* What you are asked to do *
Your answer should be only the lines below from the one with "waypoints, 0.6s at" to the one with "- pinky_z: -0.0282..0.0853", repeated exactly, ends included.

[Start of Attachment]

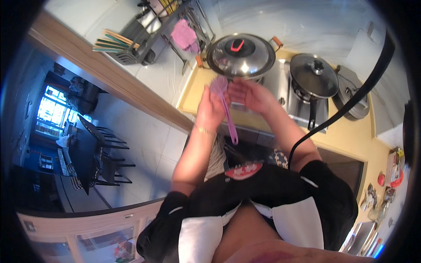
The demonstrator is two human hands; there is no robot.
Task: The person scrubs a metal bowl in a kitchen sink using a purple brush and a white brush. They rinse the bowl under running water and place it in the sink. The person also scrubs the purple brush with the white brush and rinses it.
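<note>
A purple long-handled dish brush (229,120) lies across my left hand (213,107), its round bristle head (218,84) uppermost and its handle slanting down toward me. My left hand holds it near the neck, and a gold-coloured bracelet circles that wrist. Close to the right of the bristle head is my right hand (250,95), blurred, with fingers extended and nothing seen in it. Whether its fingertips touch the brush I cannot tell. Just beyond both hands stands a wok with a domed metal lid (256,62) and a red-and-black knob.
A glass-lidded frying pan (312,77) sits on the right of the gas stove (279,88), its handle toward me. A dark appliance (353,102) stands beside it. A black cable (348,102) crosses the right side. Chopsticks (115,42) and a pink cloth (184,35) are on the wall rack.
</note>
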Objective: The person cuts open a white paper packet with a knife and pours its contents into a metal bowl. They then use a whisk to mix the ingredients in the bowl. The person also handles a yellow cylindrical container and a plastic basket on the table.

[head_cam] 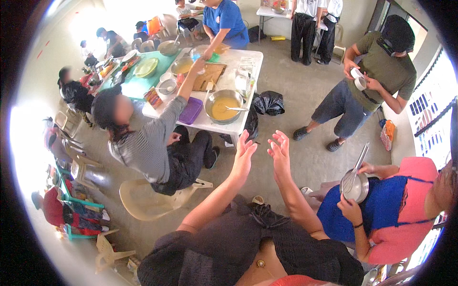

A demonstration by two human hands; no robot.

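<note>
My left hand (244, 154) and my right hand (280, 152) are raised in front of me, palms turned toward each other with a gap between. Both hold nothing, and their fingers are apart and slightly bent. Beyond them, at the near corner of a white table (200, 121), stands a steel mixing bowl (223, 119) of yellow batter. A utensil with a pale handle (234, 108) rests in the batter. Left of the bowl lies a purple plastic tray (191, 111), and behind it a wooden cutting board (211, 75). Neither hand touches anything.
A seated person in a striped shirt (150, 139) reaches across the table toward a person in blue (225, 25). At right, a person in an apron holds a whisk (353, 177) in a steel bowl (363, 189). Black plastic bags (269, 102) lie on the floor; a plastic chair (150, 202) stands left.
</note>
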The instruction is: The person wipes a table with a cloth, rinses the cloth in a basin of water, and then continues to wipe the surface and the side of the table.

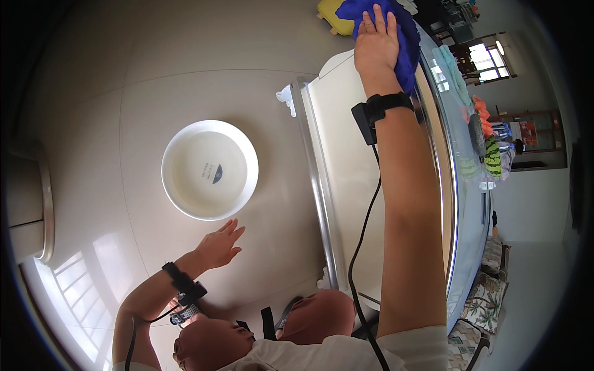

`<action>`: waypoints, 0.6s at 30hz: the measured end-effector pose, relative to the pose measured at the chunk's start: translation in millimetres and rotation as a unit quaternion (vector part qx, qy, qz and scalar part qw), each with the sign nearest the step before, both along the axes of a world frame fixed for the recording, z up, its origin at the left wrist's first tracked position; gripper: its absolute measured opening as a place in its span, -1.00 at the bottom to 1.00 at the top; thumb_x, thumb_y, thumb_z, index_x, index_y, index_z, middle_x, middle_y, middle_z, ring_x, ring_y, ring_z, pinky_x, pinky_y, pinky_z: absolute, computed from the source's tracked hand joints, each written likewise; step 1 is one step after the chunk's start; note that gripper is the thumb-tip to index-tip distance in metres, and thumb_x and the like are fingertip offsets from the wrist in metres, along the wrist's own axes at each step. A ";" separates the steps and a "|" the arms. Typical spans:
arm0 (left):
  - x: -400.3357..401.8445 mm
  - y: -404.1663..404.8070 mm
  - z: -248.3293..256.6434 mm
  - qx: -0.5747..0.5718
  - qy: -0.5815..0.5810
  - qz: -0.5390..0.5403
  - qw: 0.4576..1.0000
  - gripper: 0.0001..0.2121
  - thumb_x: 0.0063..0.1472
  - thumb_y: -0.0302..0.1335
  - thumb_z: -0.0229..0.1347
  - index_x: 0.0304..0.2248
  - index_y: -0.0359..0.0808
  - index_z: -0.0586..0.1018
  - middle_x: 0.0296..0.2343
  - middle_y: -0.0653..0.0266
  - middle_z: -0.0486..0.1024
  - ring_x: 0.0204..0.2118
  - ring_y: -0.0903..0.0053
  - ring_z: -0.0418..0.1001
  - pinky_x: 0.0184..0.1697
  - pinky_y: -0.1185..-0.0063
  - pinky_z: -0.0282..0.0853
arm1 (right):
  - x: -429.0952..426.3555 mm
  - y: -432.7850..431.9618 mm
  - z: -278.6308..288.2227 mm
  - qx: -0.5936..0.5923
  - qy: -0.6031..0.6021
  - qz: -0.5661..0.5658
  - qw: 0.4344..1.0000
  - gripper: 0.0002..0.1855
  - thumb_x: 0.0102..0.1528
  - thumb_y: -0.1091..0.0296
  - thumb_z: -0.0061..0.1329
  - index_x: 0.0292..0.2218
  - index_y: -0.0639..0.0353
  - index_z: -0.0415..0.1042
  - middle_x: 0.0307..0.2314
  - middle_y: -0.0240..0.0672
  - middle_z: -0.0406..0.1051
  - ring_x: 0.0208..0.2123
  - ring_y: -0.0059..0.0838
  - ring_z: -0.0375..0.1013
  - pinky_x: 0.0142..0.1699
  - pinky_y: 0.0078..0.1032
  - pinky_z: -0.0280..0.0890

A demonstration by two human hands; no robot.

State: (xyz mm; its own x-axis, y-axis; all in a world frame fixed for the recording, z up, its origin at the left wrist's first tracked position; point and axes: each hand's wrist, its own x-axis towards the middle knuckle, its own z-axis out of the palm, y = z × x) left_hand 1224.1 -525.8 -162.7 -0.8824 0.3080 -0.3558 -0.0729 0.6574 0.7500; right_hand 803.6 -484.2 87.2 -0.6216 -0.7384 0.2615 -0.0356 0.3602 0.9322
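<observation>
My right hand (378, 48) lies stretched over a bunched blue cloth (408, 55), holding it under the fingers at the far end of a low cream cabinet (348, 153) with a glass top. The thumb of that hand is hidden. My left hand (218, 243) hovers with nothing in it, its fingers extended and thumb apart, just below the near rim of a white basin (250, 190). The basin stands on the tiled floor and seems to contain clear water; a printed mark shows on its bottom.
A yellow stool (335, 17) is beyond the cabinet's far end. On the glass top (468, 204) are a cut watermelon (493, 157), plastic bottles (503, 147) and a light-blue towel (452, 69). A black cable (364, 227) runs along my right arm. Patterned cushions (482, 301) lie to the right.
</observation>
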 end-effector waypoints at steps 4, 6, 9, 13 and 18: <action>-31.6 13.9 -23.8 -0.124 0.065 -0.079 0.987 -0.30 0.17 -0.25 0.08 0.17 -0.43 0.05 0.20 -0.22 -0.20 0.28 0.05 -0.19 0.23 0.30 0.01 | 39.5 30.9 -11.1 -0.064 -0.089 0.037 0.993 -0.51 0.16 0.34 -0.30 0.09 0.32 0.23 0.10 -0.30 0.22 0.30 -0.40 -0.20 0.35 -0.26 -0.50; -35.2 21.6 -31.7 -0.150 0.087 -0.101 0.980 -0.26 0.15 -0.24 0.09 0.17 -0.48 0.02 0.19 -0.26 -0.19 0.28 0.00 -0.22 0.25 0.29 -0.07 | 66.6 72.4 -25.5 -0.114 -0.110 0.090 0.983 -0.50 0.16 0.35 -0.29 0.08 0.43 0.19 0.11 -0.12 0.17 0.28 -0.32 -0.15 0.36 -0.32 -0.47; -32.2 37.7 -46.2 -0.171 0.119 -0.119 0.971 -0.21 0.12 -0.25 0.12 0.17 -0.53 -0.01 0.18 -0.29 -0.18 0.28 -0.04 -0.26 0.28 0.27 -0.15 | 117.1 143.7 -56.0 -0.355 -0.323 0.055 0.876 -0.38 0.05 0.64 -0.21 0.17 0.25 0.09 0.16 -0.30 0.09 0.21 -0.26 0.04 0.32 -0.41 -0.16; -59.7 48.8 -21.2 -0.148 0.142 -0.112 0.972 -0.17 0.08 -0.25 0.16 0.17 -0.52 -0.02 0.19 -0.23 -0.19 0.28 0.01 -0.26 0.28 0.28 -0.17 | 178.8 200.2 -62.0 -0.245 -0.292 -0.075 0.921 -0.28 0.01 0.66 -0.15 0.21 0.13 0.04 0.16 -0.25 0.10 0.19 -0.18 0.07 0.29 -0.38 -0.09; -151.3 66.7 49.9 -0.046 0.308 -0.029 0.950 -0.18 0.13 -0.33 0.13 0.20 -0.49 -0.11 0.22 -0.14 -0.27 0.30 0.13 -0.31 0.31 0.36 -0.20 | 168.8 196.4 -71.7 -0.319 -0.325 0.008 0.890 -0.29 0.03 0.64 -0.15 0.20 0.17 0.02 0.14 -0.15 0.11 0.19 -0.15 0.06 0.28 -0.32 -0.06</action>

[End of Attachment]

* Response box *
`<action>`: waypoints, 0.6s at 30hz: the measured end-effector pose, relative to the pose measured at the chunk's start: translation in millimetres and rotation as a unit quaternion (vector part qx, qy, qz and scalar part qw), each with the sign nearest the step before, both along the axes of a world frame fixed for the recording, z up, its origin at the left wrist's first tracked position; gripper: its absolute measured opening as a place in its span, -1.00 at the bottom to 1.00 at the top; thumb_x, thumb_y, thumb_z, index_x, index_y, index_z, middle_x, middle_y, middle_z, ring_x, ring_y, ring_z, pinky_x, pinky_y, pinky_z: absolute, computed from the source's tracked hand joints, each written likewise; step 1 is one step after the chunk's start; note that gripper is the thumb-tip to index-tip distance in metres, and thumb_x and the like are fingertip offsets from the wrist in metres, along the wrist's own axes at each step. A ";" separates the steps and a "|" the arms. Typical spans:
arm0 (left):
  - x: -400.3357..401.8445 mm
  - y: -404.1663..404.8070 mm
  - z: -248.3293..256.6434 mm
  - qx: -0.5747..0.5718
  - qy: -0.5815..0.5810
  - qz: -0.5390..0.5403
  - qw: 0.4576..1.0000
  - gripper: 0.0001..0.2121
  - thumb_x: 0.0063..0.1472
  - thumb_y: -0.0302..0.1335
  - thumb_z: -0.0229..0.1347
  - index_x: 0.0304..0.2248
  - index_y: -0.0359..0.0808
  - index_z: -0.0586..0.1018
  - middle_x: 0.0296..0.2343
  - middle_y: -0.0653..0.0266
  - middle_z: -0.0486..0.1024
  - ring_x: 0.0204..0.2118
  - ring_y: -0.0903..0.0053
  - ring_z: -0.0418..0.1001
  - pinky_x: 0.0184..0.1697
  - pinky_y: -0.1185..-0.0063
  - pinky_z: -0.0282..0.0853

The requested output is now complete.